**YOUR INSTRUCTIONS:**
Locate the word "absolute" in the material, then show every line that holds it.
--- DATA IN THIS EXERCISE ---
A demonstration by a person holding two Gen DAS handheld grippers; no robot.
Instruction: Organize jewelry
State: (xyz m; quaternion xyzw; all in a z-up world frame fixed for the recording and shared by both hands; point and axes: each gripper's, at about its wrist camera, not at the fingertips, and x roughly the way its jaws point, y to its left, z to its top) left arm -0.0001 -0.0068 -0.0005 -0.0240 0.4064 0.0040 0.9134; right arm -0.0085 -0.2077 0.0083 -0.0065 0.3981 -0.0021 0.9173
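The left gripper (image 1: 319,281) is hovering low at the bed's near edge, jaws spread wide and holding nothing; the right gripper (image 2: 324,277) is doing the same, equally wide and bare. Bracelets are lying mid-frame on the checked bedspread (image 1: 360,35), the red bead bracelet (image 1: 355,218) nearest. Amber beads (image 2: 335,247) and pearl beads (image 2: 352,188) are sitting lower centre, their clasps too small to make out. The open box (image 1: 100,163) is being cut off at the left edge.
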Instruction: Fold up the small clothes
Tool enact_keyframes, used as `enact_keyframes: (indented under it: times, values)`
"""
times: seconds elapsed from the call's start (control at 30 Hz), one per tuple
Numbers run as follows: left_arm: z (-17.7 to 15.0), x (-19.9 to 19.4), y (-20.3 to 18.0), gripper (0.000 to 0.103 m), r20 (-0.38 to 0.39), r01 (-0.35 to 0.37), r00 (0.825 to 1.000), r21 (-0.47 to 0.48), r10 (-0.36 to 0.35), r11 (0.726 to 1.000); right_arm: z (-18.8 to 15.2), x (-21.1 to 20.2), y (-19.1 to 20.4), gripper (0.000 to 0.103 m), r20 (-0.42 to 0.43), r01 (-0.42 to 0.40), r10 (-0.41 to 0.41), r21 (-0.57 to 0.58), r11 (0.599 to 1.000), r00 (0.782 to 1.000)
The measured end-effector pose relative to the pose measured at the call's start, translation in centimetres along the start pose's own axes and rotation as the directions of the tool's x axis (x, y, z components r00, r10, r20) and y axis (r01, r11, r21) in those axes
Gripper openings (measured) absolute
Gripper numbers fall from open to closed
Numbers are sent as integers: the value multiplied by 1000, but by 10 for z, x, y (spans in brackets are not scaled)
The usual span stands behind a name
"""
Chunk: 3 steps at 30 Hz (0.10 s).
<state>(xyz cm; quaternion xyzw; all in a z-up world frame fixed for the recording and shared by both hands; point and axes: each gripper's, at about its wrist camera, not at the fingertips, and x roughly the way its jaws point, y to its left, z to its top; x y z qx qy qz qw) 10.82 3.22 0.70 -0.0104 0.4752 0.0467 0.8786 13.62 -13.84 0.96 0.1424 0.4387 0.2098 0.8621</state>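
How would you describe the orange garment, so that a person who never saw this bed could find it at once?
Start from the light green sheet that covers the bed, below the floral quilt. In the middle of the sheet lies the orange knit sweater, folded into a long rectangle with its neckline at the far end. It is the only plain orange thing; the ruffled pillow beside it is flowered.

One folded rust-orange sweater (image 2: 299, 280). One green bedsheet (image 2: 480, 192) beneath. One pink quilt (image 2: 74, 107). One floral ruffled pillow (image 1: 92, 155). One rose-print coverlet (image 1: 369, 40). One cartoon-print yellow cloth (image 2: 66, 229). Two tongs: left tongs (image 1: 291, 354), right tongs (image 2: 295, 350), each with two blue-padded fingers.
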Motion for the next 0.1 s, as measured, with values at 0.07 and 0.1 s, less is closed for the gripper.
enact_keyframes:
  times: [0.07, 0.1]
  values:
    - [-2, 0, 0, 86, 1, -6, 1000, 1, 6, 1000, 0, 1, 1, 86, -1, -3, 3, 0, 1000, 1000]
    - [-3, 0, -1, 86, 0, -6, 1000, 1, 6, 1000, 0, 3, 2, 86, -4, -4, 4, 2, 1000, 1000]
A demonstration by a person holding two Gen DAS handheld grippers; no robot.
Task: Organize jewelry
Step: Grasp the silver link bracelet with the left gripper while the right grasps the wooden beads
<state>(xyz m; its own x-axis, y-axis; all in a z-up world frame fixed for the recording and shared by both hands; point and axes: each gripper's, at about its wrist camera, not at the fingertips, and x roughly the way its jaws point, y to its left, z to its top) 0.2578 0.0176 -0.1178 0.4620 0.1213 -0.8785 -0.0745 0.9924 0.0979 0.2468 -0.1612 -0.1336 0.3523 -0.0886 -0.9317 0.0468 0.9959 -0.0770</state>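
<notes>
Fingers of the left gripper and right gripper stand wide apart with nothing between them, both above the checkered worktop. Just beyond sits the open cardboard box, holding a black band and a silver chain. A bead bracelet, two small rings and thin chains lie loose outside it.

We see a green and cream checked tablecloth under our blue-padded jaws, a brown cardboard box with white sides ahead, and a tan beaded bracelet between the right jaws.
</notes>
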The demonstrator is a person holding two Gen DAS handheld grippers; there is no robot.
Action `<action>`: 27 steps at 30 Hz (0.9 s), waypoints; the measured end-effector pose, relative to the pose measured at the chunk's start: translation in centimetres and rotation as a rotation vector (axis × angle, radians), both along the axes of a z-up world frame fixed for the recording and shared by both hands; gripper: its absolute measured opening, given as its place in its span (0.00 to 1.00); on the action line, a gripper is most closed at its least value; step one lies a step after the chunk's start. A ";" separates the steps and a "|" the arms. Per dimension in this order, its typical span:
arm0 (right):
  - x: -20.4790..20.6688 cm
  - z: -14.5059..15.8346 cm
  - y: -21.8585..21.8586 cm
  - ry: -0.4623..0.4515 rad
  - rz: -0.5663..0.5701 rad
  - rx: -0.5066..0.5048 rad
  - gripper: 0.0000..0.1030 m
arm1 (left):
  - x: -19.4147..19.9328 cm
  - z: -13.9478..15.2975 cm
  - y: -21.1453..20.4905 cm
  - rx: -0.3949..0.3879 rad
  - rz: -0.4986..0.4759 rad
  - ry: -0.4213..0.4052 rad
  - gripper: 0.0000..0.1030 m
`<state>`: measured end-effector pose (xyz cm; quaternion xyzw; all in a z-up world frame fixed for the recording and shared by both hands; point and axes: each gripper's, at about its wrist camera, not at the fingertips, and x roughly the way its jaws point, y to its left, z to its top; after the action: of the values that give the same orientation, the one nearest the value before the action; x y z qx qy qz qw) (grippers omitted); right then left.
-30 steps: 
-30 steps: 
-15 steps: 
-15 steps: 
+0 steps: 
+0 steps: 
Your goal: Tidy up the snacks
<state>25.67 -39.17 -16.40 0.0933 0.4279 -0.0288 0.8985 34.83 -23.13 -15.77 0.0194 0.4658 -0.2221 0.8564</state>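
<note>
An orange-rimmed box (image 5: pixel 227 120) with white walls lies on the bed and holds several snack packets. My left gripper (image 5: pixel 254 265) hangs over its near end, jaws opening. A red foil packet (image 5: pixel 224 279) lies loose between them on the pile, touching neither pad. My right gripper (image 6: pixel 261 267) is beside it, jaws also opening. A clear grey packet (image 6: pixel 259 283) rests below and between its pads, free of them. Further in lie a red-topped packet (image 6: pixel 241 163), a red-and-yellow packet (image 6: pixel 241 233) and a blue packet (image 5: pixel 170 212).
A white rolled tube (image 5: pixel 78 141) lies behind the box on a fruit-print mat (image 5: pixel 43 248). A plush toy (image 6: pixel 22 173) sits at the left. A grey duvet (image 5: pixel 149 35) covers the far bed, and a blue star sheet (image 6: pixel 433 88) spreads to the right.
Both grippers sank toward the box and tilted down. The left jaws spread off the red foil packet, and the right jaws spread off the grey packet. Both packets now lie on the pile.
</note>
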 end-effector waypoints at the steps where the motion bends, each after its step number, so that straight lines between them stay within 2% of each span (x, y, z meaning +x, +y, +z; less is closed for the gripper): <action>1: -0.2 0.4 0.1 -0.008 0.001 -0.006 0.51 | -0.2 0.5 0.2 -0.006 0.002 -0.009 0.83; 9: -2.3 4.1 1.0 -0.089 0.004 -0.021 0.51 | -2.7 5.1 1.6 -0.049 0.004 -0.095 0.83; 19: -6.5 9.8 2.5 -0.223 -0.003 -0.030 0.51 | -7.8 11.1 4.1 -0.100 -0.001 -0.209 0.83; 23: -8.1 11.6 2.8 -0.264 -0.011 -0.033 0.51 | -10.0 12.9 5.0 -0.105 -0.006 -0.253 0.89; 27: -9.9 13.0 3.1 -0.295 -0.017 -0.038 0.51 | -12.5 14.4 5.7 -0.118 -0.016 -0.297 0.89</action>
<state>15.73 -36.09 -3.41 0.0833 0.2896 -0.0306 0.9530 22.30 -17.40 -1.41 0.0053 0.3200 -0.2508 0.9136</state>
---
**SOLUTION TO THIS EXERCISE:**
Gripper openings (measured) absolute
Action `<action>`: 27 steps at 30 Hz (0.9 s), waypoints; the measured end-effector pose, relative to the pose measured at the chunk's start: translation in centimetres and rotation as a rotation vector (axis × angle, radians), both along the axes of a z-up world frame fixed for the recording and shared by both hands; gripper: its absolute measured opening, given as its place in its span (0.00 to 1.00); on the action line, a gripper is most closed at its least value; step one lies a step after the chunk's start. A ";" separates the steps and a "|" the arms. Per dimension in this order, its typical span:

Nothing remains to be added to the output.